* **WHAT YOU WILL DO**
In your copy, each line below is repeated exactly and no image appears.

* **DATA SECTION**
★ ★ ★

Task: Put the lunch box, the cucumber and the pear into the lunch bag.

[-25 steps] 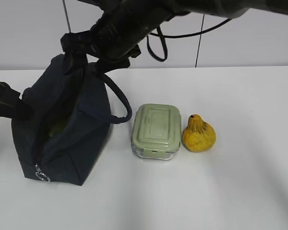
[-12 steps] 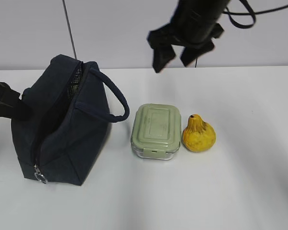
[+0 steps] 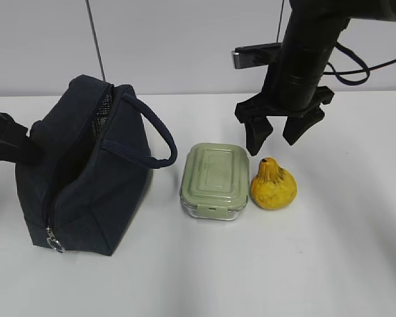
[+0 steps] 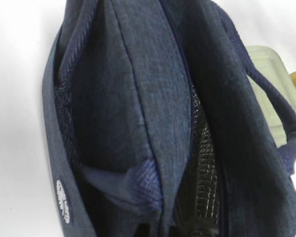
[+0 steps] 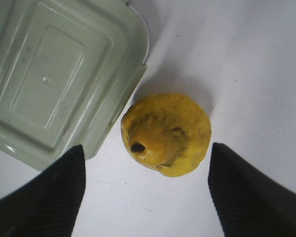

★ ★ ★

* **RESULT OF THE EXERCISE**
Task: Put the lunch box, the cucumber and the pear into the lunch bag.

[-25 steps] 
[-12 steps] 
[+0 steps] 
[+0 steps] 
[+0 steps] 

The response to the exercise is now finished.